Today the European Central Bank released a report summarizing the results of its three-month digital euro survey, which attracted 8,221 responses. If faced with a choice of an offline solution for a privacy-oriented digital euro, versus online with innovative and added value services, 53% of citizens prefer offline with another 34% looking for a hybrid approach, and just 13% want online only.
One of the challenges with the central bank digital currency (CBDC) survey results is the degree of variation between countries. For example, in the same question, more respondents said they wanted a hybrid versus offline approach in Italy, Portugal and Latvia.

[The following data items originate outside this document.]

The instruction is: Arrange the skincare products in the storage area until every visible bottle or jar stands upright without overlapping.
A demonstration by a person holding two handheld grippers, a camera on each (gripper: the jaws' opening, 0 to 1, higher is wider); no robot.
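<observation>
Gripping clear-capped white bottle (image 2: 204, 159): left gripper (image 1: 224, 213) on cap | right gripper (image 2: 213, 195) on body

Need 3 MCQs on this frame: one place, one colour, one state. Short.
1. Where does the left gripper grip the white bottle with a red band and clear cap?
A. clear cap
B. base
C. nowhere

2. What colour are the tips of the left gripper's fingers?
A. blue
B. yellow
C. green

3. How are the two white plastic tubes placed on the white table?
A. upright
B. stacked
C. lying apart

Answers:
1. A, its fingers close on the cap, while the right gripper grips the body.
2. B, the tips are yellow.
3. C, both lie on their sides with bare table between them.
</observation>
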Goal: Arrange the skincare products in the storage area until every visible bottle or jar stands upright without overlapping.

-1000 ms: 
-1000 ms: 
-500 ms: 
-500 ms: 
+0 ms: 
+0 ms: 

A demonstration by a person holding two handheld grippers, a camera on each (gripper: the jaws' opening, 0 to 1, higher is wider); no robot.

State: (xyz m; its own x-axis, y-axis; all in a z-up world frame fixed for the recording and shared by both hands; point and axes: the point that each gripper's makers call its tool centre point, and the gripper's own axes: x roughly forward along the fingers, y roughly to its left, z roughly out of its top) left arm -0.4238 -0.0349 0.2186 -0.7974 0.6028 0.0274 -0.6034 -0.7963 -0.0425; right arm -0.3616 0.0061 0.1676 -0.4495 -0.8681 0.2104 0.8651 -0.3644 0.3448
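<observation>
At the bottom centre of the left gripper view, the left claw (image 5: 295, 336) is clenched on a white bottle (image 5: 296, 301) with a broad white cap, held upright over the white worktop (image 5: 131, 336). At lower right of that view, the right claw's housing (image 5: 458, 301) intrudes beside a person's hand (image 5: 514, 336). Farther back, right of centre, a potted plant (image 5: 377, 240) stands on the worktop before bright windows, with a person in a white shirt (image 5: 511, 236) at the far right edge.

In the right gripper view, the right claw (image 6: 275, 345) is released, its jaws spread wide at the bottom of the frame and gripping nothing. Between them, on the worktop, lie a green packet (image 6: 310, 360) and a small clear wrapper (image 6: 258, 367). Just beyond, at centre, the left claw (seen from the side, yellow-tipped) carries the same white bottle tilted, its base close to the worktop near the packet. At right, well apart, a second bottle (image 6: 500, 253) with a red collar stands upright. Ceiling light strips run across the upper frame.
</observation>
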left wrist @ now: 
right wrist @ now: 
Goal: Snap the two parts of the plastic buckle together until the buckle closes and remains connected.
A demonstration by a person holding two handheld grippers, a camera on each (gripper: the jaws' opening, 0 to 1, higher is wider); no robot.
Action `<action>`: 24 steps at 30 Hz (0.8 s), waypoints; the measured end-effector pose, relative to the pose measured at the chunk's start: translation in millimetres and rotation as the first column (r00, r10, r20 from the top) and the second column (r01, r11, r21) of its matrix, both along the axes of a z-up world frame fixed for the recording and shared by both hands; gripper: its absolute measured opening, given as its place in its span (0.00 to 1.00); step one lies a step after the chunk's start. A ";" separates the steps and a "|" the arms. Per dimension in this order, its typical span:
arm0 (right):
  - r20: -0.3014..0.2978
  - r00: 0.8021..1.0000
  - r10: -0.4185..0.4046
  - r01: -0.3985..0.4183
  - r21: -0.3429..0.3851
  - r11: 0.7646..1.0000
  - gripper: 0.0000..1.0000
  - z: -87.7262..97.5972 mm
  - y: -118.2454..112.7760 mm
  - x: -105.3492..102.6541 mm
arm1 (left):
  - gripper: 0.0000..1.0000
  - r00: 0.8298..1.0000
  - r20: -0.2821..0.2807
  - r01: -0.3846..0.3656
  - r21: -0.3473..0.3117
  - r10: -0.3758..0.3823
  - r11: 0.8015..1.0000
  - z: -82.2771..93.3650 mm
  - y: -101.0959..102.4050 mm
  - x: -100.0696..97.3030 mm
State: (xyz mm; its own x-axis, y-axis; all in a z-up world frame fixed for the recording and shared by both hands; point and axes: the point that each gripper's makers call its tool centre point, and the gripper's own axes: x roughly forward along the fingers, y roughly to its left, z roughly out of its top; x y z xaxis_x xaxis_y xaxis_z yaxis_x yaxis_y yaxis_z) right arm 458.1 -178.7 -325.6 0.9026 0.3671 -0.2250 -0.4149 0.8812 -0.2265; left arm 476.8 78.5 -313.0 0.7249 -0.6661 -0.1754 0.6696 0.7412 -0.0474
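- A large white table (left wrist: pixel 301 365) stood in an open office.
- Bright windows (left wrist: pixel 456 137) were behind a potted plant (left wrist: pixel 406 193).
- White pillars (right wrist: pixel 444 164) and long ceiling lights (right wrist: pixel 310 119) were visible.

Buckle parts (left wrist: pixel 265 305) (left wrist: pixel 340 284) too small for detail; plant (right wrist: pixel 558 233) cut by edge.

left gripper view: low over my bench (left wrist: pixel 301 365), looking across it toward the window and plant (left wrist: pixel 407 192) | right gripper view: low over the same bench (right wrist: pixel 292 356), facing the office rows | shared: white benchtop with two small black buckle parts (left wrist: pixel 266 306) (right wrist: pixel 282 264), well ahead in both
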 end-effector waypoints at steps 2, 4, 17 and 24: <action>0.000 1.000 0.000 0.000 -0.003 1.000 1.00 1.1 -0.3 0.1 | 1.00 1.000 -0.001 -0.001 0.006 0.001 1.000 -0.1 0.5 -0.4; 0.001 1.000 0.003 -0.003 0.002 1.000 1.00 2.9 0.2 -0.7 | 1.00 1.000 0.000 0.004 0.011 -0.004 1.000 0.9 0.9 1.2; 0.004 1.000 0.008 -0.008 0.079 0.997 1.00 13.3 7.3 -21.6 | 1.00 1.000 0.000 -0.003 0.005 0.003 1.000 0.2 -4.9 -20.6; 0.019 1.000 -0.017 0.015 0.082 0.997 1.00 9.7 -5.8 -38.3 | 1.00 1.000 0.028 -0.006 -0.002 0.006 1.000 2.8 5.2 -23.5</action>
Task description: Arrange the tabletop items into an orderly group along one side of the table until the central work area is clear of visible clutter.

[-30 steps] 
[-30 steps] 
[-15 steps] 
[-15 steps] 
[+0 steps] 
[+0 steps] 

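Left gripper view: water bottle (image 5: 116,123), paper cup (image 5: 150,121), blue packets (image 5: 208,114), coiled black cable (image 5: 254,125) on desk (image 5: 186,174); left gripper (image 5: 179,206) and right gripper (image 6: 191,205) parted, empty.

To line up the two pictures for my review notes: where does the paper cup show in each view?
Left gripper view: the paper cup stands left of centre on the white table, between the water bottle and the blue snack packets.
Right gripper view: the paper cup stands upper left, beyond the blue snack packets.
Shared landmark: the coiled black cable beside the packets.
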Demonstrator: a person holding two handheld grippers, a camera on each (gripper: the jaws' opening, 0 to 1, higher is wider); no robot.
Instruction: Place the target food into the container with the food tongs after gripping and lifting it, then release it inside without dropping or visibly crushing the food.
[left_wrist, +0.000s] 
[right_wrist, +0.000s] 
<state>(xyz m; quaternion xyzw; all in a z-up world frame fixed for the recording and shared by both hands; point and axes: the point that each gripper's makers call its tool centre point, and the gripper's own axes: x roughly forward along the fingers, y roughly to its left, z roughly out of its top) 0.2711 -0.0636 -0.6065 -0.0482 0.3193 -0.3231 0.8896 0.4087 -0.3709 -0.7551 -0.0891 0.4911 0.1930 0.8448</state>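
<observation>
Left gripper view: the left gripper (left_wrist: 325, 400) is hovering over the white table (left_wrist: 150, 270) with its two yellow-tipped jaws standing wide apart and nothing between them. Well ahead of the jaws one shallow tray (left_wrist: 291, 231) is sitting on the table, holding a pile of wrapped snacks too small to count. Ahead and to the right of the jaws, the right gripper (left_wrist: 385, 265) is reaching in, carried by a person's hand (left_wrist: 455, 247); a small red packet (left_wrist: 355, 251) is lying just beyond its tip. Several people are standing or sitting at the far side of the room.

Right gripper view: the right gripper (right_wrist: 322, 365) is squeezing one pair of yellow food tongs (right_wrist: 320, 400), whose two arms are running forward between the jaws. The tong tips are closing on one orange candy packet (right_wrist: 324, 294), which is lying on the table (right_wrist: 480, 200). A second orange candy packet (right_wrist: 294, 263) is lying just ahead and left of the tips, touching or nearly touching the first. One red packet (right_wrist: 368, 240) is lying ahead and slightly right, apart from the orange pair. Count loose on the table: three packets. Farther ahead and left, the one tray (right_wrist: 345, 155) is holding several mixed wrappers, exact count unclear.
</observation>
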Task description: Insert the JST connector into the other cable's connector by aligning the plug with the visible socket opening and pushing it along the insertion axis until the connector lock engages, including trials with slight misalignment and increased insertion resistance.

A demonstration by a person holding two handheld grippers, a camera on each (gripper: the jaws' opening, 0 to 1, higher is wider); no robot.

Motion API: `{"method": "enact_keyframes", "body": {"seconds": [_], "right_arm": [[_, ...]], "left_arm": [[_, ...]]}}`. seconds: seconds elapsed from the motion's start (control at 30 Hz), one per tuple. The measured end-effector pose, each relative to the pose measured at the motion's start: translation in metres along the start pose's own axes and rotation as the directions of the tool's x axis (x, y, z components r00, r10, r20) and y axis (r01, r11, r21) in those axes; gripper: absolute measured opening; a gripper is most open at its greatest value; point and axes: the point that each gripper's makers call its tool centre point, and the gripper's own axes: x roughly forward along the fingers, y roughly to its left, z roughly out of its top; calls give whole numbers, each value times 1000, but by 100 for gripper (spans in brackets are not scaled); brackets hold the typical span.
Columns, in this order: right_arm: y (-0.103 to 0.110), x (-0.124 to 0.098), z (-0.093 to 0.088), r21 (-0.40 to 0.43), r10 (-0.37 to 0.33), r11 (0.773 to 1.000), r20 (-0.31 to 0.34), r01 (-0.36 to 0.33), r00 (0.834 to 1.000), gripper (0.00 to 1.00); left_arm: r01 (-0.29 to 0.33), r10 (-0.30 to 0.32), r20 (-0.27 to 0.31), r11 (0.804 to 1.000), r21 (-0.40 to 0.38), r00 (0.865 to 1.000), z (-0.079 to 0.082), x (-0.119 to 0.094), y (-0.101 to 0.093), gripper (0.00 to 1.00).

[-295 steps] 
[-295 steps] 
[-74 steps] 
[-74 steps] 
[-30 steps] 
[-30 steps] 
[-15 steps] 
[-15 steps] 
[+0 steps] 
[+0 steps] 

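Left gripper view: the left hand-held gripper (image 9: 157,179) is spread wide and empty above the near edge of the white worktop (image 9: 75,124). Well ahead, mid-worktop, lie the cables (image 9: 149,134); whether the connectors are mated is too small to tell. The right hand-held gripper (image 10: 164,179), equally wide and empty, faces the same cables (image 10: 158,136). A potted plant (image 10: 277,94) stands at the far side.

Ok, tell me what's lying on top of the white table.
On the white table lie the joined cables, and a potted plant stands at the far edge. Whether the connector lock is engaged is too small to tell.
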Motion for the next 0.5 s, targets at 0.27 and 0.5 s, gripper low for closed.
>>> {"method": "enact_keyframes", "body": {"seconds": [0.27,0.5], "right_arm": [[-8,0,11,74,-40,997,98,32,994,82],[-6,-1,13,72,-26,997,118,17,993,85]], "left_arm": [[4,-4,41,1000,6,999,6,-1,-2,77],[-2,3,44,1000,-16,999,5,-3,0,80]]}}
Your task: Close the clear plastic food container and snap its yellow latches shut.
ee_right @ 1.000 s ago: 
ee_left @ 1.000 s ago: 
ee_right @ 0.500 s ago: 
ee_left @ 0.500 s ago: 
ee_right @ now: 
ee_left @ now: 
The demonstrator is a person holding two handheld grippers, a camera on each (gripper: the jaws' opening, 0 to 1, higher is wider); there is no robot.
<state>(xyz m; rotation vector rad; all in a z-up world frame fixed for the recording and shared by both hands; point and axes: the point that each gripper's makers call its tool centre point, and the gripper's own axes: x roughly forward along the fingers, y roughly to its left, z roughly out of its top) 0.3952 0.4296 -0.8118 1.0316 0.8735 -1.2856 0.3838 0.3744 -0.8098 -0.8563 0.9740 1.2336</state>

In contrast, other countries were far more definitively in favor of the privacy-centric offline system, such as Germany, Austria, and the Netherlands which all scored more than 60%.
The reason for breaking down the country’s results was partly because Germany dominated the survey responses accounting for a whopping 47% of respondents, with Italy the second highest country at 15%. Men accounted for 87% of all responses.
Despite the strong regard for transaction privacy, less than one in ten respondents wanted anonymity.
There was a question to rank different features. “I want my payments to remain a private matter” was overwhelmingly the most popular option. 57% ranked this as the number one feature, with another 19% putting it second.
What’s somewhat surprising is that privacy even ranked above security. If the payments are not secure, not only are they not private, but you are likely to lose your money. Perhaps respondents just assumed payments would be secure, otherwise nobody would use it.
The most preferable features of a digital euro are privacy, security, usability throughout the euro area, absence of additional costs, and usability offline.
Other highlights included half of citizens (versus business respondents) suggested limits on the amount of digital euro that can be held and /or tiered remuneration. Speed, cost and transparency of exchange rates are desirable features for international payments, with at least one of these three mentioned by a third of people. But most citizens and businesses think the use of a digital euro outside of the euro area should not be limited.